------ GIVEN DATA

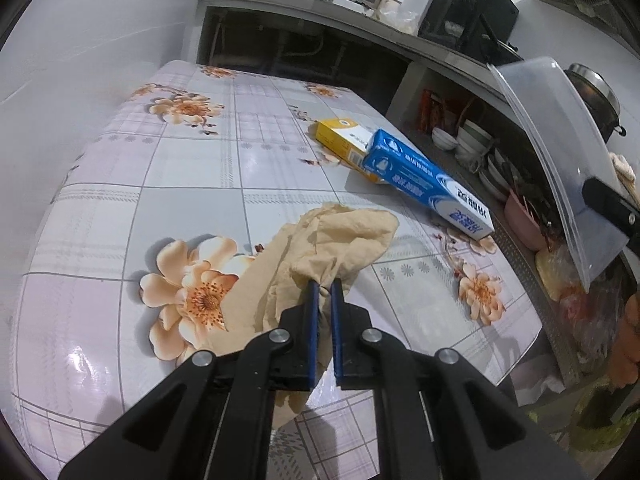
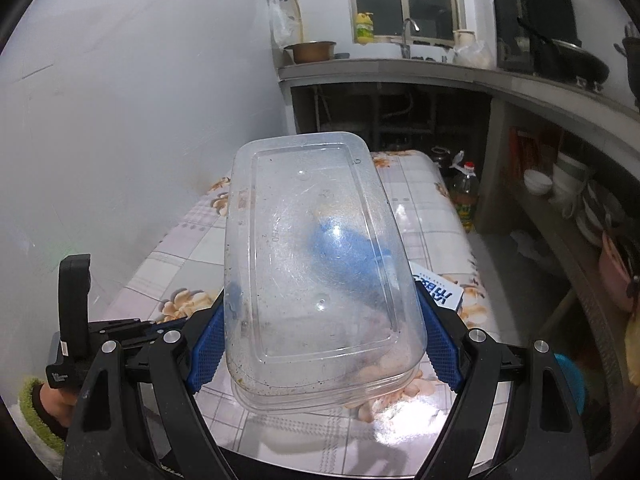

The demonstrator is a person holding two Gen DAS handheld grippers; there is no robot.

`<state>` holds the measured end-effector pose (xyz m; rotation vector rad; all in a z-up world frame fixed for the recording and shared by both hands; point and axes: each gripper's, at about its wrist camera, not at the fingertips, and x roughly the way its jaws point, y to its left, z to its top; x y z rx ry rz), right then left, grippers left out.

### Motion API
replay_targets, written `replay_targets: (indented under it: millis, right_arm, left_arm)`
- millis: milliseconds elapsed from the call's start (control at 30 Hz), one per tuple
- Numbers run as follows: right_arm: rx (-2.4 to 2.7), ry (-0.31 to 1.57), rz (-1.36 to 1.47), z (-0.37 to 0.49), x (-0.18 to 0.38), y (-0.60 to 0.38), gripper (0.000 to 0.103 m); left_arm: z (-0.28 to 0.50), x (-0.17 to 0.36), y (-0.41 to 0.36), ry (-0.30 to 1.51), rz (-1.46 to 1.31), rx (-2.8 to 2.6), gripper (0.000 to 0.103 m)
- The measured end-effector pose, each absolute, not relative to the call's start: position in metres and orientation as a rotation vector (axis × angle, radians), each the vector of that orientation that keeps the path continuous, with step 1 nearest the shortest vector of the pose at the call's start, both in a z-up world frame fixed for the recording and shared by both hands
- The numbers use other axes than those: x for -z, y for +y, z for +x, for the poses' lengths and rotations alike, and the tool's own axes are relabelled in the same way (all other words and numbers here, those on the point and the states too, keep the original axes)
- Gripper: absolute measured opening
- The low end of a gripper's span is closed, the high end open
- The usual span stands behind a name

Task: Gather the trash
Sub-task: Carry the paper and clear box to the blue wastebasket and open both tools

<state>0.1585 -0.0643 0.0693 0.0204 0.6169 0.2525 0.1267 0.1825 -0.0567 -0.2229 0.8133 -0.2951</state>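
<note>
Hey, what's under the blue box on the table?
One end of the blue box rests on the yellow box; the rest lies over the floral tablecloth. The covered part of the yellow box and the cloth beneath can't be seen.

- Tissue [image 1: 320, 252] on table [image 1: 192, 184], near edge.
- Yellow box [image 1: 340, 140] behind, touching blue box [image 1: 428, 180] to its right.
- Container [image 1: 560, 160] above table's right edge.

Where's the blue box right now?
In the left wrist view, the blue box lies on the floral tablecloth near its right edge, overlapping the yellow box, beyond the crumpled tissue.
</note>
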Motion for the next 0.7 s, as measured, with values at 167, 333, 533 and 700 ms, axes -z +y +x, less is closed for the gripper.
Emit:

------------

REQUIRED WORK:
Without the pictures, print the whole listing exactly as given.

EXERCISE SOLUTION:
The demonstrator is a person holding two Gen DAS handheld grippers; there is no robot.

`<state>` holds the measured end-effector pose (xyz m; rotation vector rad; all in a z-up world frame fixed for the recording and shared by both hands; point and axes: each gripper's, at about its wrist camera, not at the fingertips, and x roughly the way its jaws point, y to its left, z to its top; x y z rx ry rz), right then left, grippers left out.

### Motion API
replay_targets, written `replay_targets: (indented under it: millis, right_arm, left_arm)`
- millis: milliseconds elapsed from the call's start (control at 30 Hz), one per tuple
- Numbers run as follows: right_arm: rx (-2.4 to 2.7), ry (-0.31 to 1.57), rz (-1.36 to 1.47), z (-0.37 to 0.49), x (-0.18 to 0.38), y (-0.60 to 0.38), gripper (0.000 to 0.103 m); left_arm: z (-0.28 to 0.50), x (-0.17 to 0.36), y (-0.41 to 0.36), ry (-0.30 to 1.51), rz (-1.46 to 1.31), rx (-2.8 to 2.6), gripper (0.000 to 0.103 m)
- The measured end-effector pose, each absolute, not relative to the call's start: position in metres and orientation as a rotation vector (axis × angle, radians), each the vector of that orientation that keeps the path continuous, with step 1 nearest the shortest vector of the pose at the call's start, both in a z-up world frame fixed for the recording and shared by both hands
- The numbers use other axes than those: x for -z, y for +y, z for +x, for the poses' lengths and rotations alike, and the tool's own axes are relabelled in the same way (all other words and numbers here, those on the point and the states too, keep the original axes)
- Gripper: absolute measured opening
- The low end of a gripper's span is closed, the high end open
- The usual span stands behind a name

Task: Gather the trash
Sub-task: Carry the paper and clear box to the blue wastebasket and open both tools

<state>0.1585 -0.0643 0.0693 0.0204 0.6169 0.2525 0.1267 0.1825 -0.0567 -0.2229 0.8133 -0.2951</state>
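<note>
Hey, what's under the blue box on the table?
One end of the blue box rests on the yellow box; the rest lies over the floral tablecloth. The covered part of the yellow box and the cloth beneath can't be seen.

- Tissue [image 1: 320, 252] on table [image 1: 192, 184], near edge.
- Yellow box [image 1: 340, 140] behind, touching blue box [image 1: 428, 180] to its right.
- Container [image 1: 560, 160] above table's right edge.

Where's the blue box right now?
In the left wrist view, the blue box lies on the floral tablecloth near its right edge, overlapping the yellow box, beyond the crumpled tissue.
</note>
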Motion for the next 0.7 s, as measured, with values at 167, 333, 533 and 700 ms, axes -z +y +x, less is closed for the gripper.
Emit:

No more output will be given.